Settling into a routine of sorts. Kids went to the very cool Luisenpark (a giant municipal park that has many playgrounds) in Mannheim for a fieldtrip. The next day they tie-dyed shirts and went on a scavenger hunt in the old town. They took a bus down, but they walked up for the return. My daughter lost count after 314 steps (actually only about 15-20 more steps.)
Friday son woke up with a cold and daughter not quite ready to brave camp on her own (she has an English-German dictionary now, so she feels more confident for the next time if it happens), so kids stayed home and drove me a bit batty while I worked (especially since son's cold mysteriously got a lot better an hour later.) Fortunately got son to take a _5_ hour nap in the afternoon. He seems to be cold free now.
Continuing my daily trail mastering. On Friday I was at a little less than 25 minutes. Next week I will see if I can improve my time. If I get good enough that I don't notice how steep it is, I'll have to go down and then back up. We'll see.

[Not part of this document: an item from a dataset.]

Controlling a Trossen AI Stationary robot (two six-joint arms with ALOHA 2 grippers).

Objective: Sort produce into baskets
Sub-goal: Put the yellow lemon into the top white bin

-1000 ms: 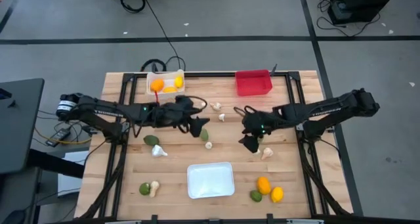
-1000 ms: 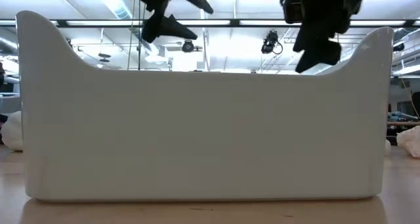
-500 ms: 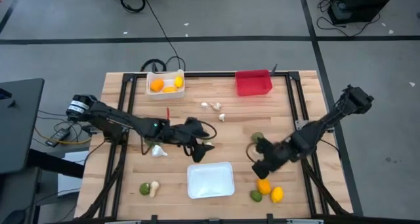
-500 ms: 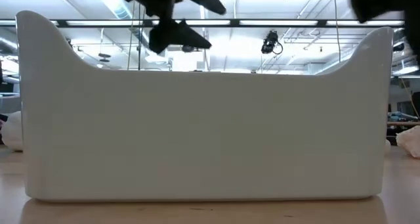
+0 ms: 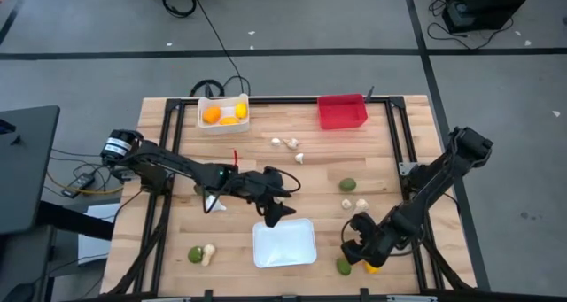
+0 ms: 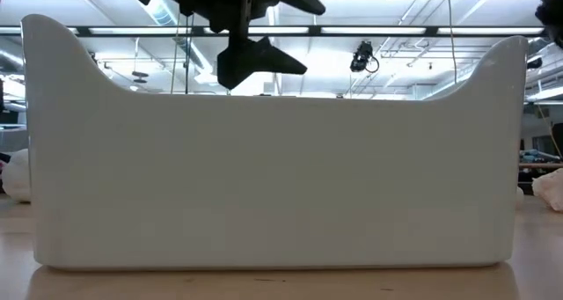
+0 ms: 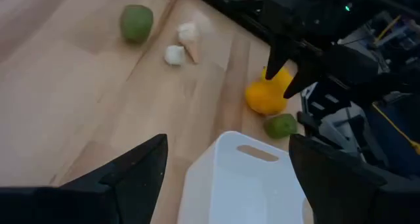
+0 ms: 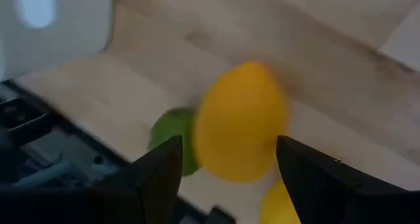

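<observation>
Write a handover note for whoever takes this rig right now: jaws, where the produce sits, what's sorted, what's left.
Left gripper: jaws open, empty, over the white tray's edge.
Right gripper: jaws open, straddling the orange fruit by the front right corner, not yet gripped.
Done: orange and yellow fruits lie in the white bin at the back.
Left: red bin and tray look empty. Garlic bulbs mid-table, green fruit right of centre, a green and bulb pair front left, one green fruit beside the right gripper.
</observation>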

Today we went to the Speyer Technik museum. Lots of aircraft up high on posts at acute angles with access via staircases (straight and spiral.) Not for acrophobes. The planes were of different vintages from different couniries - fighter and commerical. For some planes you had to lean quite a bit while walking inside. For the Lufthansa 747, they let you walk on on the wing (with safety railing on all sides including overhead so you couldn't fall off). The 747 as well as another plane had the option that you could take a _slide_ down (you ride special mats that reduced your speed some and there is also a long exit slope at the end so you don't shoot out at the bottom bowling over other tourists.) Those fighter aircraft were sure not long on creature comforts (hard bench seating with a metal back from a folding chair anyone?) The museum also had a small amusement park section with self service rides (1 euro per ride! Two of the rides were a tyrolean and a boat thing. The boat thing ratcheted you up a long slope then let you rush down until you got to the end where there was an small incline which launched you airborne into a body of water. The boat thing has a cable so you then get winched back to the entry point. The museum also had spacecraft (space shuttle), cars, trains, fire engines throughout the ages, vintage construction machinery (a _steam_ steam roller), motorcycles, etc. Highly recommended.